AD: Yeah, you totally do. There are so many shades of blue and gray. Even her clothes match the prison sometimes, which is weird. Did you have discussions about the colors you wanted to include?
EB: Pre-production took place in a small office, so any time someone had an idea, you’d walk four steps into a person’s room and discuss it. We had a lot of discussions about the carpet in her [Bernadine’s] office, what color it had to be. Because it’s this awful green, which we tried to match the carpet in her office with the green paint on the walls in the prison, to bring a little bit of the prison into her office. If you notice, the last scene, she’s wearing white, which is kind of her escaping.
AD: Why do you think Bernadine continues to stay in this role as warden?
EB: I think she’s fought so hard to get it that she doesn’t want to let it go. It becomes this thing where her career is defining who she is. I’m not sure there is a Bernadine separate from the prison.
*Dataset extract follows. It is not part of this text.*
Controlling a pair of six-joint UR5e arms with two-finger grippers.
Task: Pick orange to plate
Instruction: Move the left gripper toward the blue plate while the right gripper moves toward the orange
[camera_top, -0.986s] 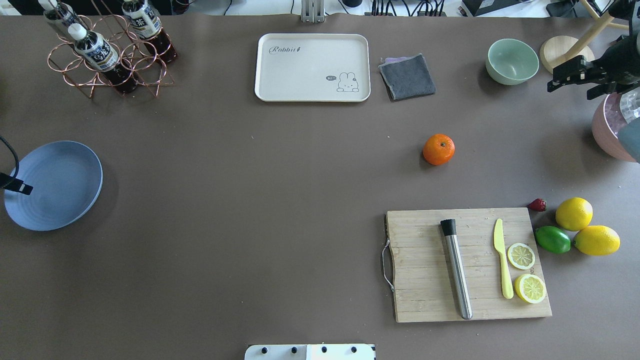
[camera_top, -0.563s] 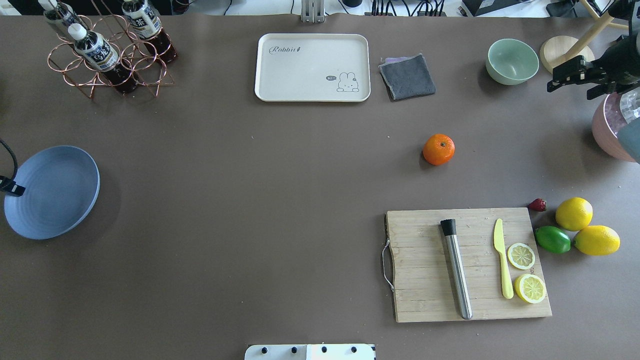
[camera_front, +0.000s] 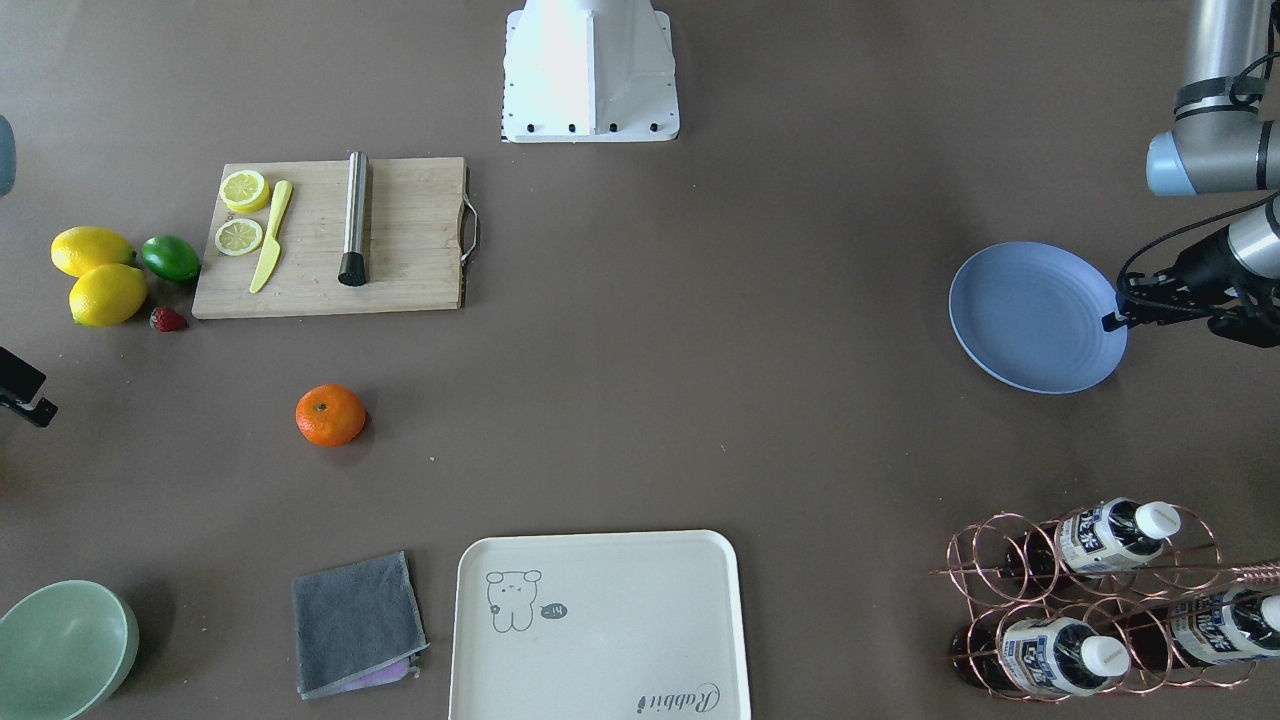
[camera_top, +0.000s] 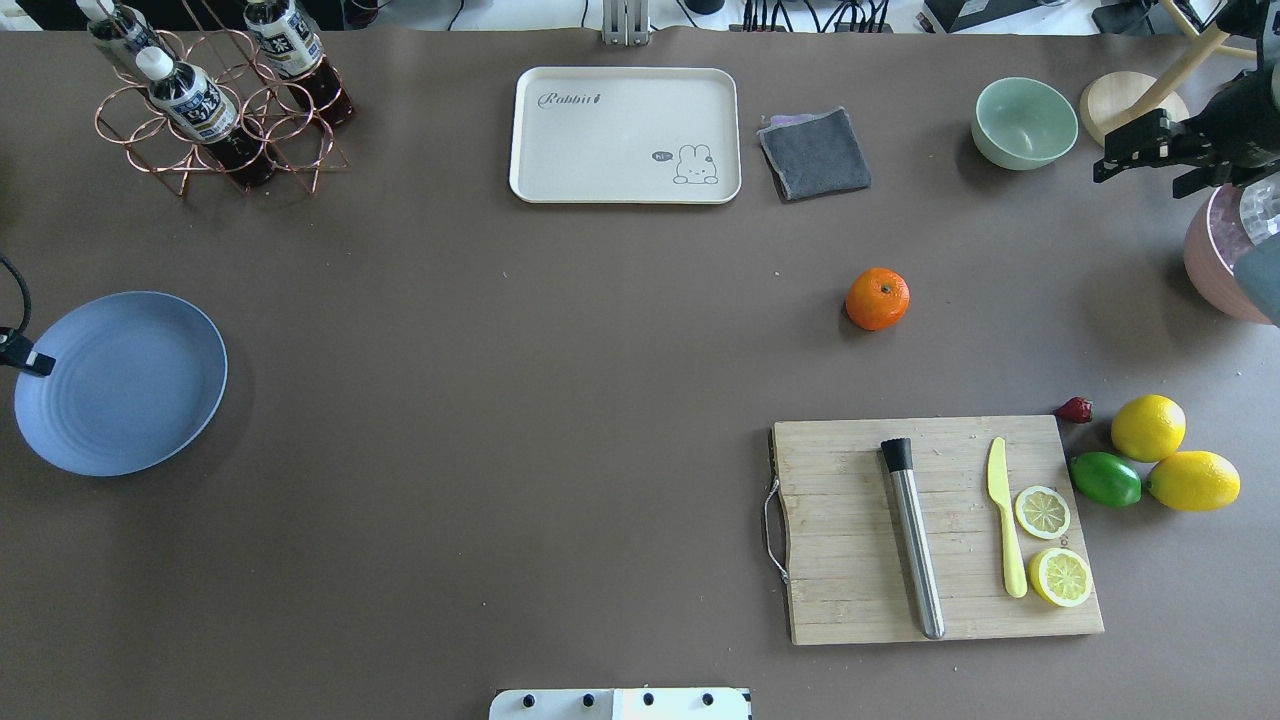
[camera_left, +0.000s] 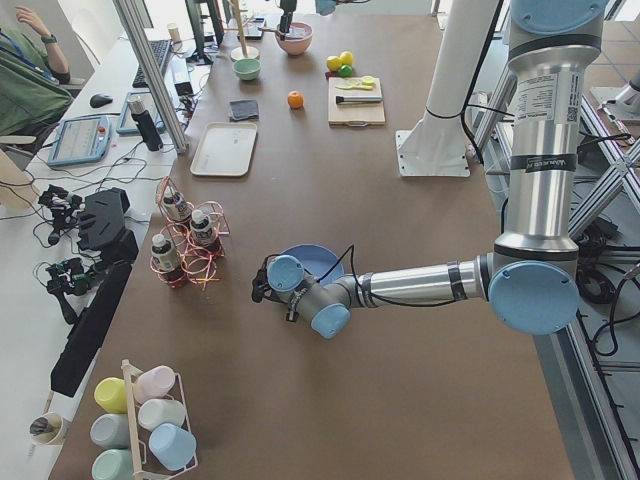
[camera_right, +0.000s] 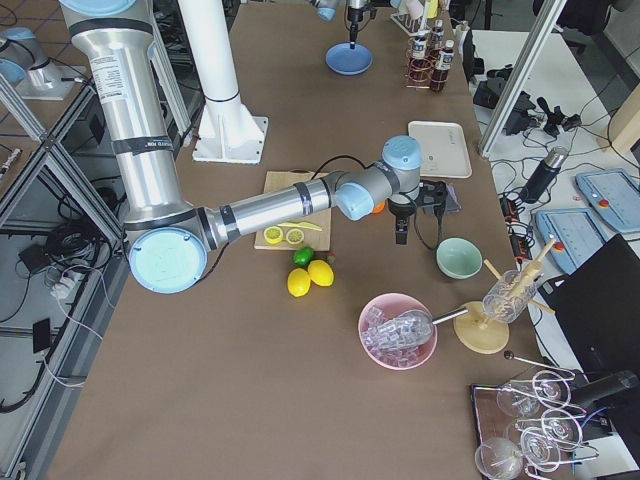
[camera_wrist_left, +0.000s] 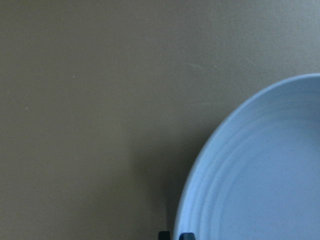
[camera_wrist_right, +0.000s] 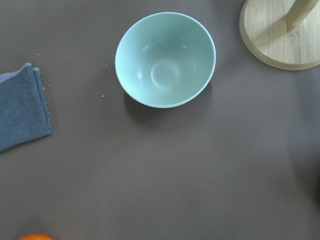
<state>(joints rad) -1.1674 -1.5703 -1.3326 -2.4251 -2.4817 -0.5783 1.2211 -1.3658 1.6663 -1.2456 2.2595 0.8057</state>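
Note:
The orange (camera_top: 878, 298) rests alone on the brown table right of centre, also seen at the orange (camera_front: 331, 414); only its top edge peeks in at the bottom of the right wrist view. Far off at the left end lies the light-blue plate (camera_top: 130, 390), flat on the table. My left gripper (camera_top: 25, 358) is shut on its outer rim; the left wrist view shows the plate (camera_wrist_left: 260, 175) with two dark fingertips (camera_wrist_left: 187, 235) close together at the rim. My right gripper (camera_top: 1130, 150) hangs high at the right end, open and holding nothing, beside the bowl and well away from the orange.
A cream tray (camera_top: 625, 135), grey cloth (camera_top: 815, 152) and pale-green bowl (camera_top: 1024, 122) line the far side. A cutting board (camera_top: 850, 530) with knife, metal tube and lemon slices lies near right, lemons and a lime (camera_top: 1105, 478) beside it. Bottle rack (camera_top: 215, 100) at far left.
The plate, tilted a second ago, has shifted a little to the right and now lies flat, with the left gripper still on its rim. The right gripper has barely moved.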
I think it becomes that scary thing, if I walk away from this, who will I become?
AD: The film has an unidentified location, and it feels like this could take place in any state. What did you do to make it feel so universal?
EB: We purposefully didn’t set a location. It’s Anywhere, USA. Part of that is to speak to the universality of the process and how it’s not really about where you are. It’s to not give you any handle outside of the prison to hold onto. Another part of it is that Chinonye was specifically trying not to make a film about one state. She was very clear about it. She didn’t want it to be about the death penalty in Florida or Texas. It was much more about the sameness of this process, because essentially there is one Bernadine per state. She didn’t want to make commentary.
Clemency will be in theaters December 27.